_Your objective_
Transcribe the data. Leave out nothing.

_Data block_
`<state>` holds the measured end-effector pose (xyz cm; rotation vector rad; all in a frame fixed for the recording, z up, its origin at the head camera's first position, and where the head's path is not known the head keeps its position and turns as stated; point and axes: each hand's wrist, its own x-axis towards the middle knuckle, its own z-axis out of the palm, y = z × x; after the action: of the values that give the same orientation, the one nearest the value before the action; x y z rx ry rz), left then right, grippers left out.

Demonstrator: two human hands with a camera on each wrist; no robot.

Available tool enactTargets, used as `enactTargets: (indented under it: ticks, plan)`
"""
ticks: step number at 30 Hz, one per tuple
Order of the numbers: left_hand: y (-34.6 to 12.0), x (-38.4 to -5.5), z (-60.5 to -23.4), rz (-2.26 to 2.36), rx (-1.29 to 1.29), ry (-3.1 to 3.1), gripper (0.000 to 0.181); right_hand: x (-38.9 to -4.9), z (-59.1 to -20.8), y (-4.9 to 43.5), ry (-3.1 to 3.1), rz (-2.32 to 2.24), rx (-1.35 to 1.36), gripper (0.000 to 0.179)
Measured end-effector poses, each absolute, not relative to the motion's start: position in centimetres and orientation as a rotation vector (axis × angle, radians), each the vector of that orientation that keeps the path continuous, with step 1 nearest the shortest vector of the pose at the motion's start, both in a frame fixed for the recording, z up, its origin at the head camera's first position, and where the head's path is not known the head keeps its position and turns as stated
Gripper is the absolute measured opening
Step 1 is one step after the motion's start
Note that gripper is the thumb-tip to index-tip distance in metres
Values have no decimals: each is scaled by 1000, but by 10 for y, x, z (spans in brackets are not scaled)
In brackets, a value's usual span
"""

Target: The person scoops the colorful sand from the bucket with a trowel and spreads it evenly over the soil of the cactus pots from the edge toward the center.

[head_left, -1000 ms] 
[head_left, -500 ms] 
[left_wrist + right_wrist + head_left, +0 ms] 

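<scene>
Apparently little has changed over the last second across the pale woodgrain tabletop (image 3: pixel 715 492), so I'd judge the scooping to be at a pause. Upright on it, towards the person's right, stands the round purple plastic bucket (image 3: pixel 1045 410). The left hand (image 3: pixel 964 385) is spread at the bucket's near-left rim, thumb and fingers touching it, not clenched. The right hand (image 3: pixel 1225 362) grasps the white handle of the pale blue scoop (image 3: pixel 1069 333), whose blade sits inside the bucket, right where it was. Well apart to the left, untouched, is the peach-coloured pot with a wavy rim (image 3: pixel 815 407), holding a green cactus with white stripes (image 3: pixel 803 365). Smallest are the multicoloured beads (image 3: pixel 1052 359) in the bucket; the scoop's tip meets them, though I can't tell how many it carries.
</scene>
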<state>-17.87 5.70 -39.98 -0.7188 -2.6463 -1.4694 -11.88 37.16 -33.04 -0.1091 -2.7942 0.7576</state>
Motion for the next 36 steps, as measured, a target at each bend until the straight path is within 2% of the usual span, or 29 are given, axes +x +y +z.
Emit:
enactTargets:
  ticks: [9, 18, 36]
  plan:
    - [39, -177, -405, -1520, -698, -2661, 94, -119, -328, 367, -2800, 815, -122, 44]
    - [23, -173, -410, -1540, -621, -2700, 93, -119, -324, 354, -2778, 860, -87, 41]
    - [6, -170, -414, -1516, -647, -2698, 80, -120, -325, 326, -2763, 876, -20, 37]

_Task result_
`<state>` holds the measured end-effector pose (xyz cm; rotation vector rad; all in a frame fixed for the recording, z up, its origin at the head camera's first position, and where the head's path is not known the head keeps its position and turns as stated; point and axes: each hand's wrist, its own x-axis towards the middle knuckle, its own z-axis out of the palm, y = z × x; after the action: of the values that give the same orientation, the one nearest the value before the action; x y z rx ry rz), left then right, grippers left out.

Demonstrator: two human hands with a camera on each wrist; no robot.

Available tool enactTargets, used as `enactTargets: (indented under it: ticks, plan)`
"""
ticks: step number at 30 Hz, one per tuple
Order of the numbers: left_hand: y (-34.6 to 12.0), x (-38.4 to -5.5), z (-60.5 to -23.4), rz (-2.26 to 2.36), rx (-1.29 to 1.29), ry (-3.1 to 3.1), gripper (0.000 to 0.181); right_hand: x (-38.9 to -4.9), z (-59.1 to -20.8), y (-4.9 to 43.5), ry (-3.1 to 3.1), rz (-2.32 to 2.24), rx (-1.35 to 1.36), gripper (0.000 to 0.179)
Measured end-effector poses, each absolute, not relative to the motion's start: position in centimetres and orientation as a rotation vector (axis × angle, radians), each the vector of that orientation that keeps the path continuous, with step 1 nearest the shortest vector of the pose at the motion's start, both in a frame fixed for the recording, z up, its origin at the head camera's first position, and where the head's path is not known the head keeps its position and turns as stated
Gripper is the absolute measured opening
Step 1 is one step after the motion's start
Note that gripper is the thumb-tip to index-tip distance in metres
Values have no decimals: each is scaled by 1000, but by 10 for y, x, z (spans in brackets are not scaled)
In brackets, a value's usual span
"""

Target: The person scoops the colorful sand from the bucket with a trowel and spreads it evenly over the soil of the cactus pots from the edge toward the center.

[head_left, -1000 ms] 
[head_left, -500 ms] 
[left_wrist + right_wrist + head_left, +0 ms] 

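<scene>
Apparently little has changed over the last second across the pale woodgrain tabletop (image 3: pixel 715 492), so I'd judge the scooping to be at a pause. Upright on it, towards the person's right, stands the round purple plastic bucket (image 3: pixel 1045 410). The left hand (image 3: pixel 964 385) is spread at the bucket's near-left rim, thumb and fingers touching it, not clenched. The right hand (image 3: pixel 1225 362) grasps the white handle of the pale blue scoop (image 3: pixel 1069 333), whose blade sits inside the bucket, right where it was. Well apart to the left, untouched, is the peach-coloured pot with a wavy rim (image 3: pixel 815 407), holding a green cactus with white stripes (image 3: pixel 803 365). Smallest are the multicoloured beads (image 3: pixel 1052 359) in the bucket; the scoop's tip meets them, though I can't tell how many it carries.
</scene>
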<state>-17.87 5.70 -39.98 -0.7188 -2.6463 -1.4694 -11.88 37.16 -33.04 -0.1091 -2.7942 0.7576</state>
Motion for the next 36 steps, as measured, a target at each bend until the straight path is within 2% of the usual span, or 29 are given, axes +x +y +z.
Emit:
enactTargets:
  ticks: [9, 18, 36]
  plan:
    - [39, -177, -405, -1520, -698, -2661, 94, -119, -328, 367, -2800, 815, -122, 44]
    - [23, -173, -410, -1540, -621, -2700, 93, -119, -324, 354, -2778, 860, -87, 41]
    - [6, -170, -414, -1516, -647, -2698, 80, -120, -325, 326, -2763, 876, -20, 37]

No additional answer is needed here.